No.67(2007年12月号から)

通商国家としての多極外交を目指せ!

アジアの戦略関係の変化と日本の進路


 今世界の戦略関係が急速に変化している。アメリカの泥沼化したイラク戦争の行き詰まりからくる「単独行動主義」から「国際協調主義」への転換によって、世界の多極化が明確となった。EUのユーロ経済圏の拡大・中南米の反米国家群の誕生によってドル支配のほころびが明確になった。
 とりわけアジアでは、中国やインドの経済的台頭、北朝鮮の核保有国入り、イスラム原理主義の台頭によって、アジアにおいても相対的にアメリカ支配の退潮が明らかとなり、各国は生き残りをかけて戦略外交に鎬(しのぎ)をけずる時代を向えている。

 ロシア・中国・インドを中心とした“三角同盟”(上海協力機構)は日米同盟をにらんだものであり、同時にイランを“三角同盟”に取り込むことで中東をもにらんでいる。アメリカはインドへの接近を試みているが“三角同盟”を解体できるわけではない。

 ロシアが日本との戦略関係を望んでいるのは西でNATOと、南でイスラム勢力との対立を抱えているためであり、プーチンロシア大統領は北方領土2島返還で日本との関係改善で“シベリア開発”にはずみを付けたいと望んでいるが、アメリカ政府の“横やり”で実現不可能となっている。

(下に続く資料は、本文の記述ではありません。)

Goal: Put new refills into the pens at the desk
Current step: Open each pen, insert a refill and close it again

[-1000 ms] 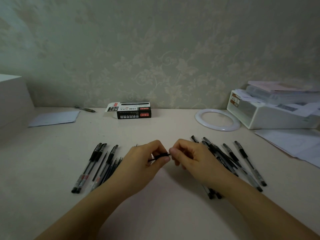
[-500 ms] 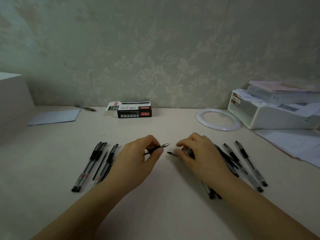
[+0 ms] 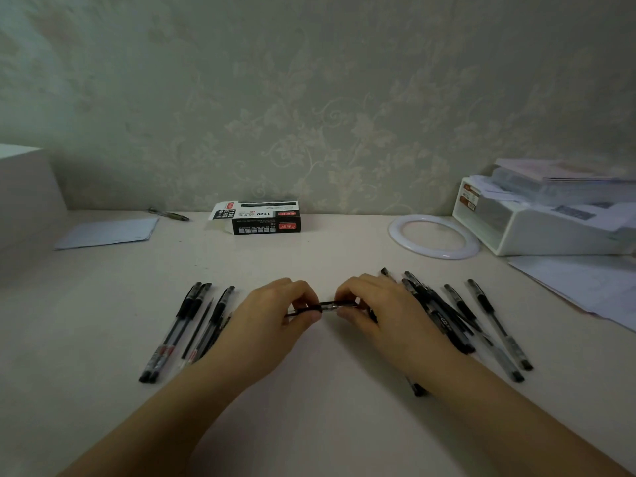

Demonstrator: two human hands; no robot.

 アジア各国は靖国参拝などの影響で、日本の軍事的・政治的自立を恐れており、対米従属の日本を望んでいる。中国とアメリカは、北朝鮮の脅威を利用して日本をアメリカの従属国にしておくことで利害を等しくしている。

 6カ国協議は朝鮮半島の対立の固定化(冷戦構造の維持)であり問題の先送りにすぎない。

 小泉政権下で日本の対米追従は一層進んだ。イラク戦争を支持し、自衛隊の海外派兵を進め、アメリカの望みどおり金融自由化など構造改革もすべて受け入れた。

 安倍政権になっても、防衛庁の防衛省への昇格、集団的自衛権をめぐる動き、10兆円以上負担させられる日米のミサイル防衛、自衛隊と米軍の一体化というふうに“日米の蜜月”の名で日本の属国化が進行した。

 この「日米同盟の強化」とは、さしずめ“人食いザメ”(アメリカ)にくっついて生きていく“小判ザメ”(日本)に似ている。

 本来一極支配から多極化への時代の変化は「一辺倒外交」から「多極外交」への転換の時代であり、別な表現をすれば「合従連衡(がっしょうれんこう)の時代」なのである。小国にとって一極支配の時代には不可能だった“自立”が多極化の時代には「多極外交」によって可能となるのである。

 ところが小泉政権も安倍政権も一貫した対米追従一辺倒の外交を展開している。これは自国の運命を他国にゆだねる無責任きわまりない“小判ザメ外交”といわなければならない。

 アメリカがイラク一国の占領統治の力すら失い、中南米と中東は反米の嵐が吹き荒れ、EUは脱ドル体制を追求し、ロシア・中国・インドの三角同盟の中で、日本は衰退するアメリカと運命を共にするのか?進行する経済のブロック化の下で、対米追従一辺倒で通商国家である日本が生き延びられると考えているのか?!

 「美しい国」などと歯の浮くような事を言いながら、教育基本法「改正」案で愛国心教育を注入する体勢を整え、国民投票法案で9条改憲を準備し、ただアメリカの為に戦争体制を進めながら、国民の前には自国の戦略さえ示せず、ただ対米追従一辺倒では話にならないのである。

 世界とアジアの戦略関係がこのように変化しているから、日本はこのような戦略で国の安全保障を進めていく、となぜ説明できないのか?それは日本が従属国だからである。アメリカのように産軍複合体が巨大で、戦争をやることが自国の国益となる軍事国家なら“人食いザメ路線”でもいいのである。しかし日本のような通商国家は、どのような経済圏とも貿易しなければ生きていけないのだから、対米自立を展望した「多極外交」に転換すべき時を見失ってはならないのである。それは一国の死活の問題なのである。

 安倍政権を見ていると、ただ参院選に勝利して自己の政権の長期化だけにしか関心がないように見うけられる。少なくとも日本の国民にあるべき国家像、戦略像を示していない。アジアと世界の戦略的関係の変化の中で日本外交は“小判ザメ”外交のままでよいのか?!が今問われていると思うのである。
 なさけない話だが、日本の議会で戦略が討議される事は一切ない、誰もが対米追従でよいと思っているのだから話にならない。

 大国の属国として生きる国家をめざす者が「愛国心」など語る資格などないのである。

 日本は“血塗られた人食いザメ”(アメリカ)にどこまでも追従する“小判ザメ外交”を転換せよ!と声を大にして叫ばねばならない!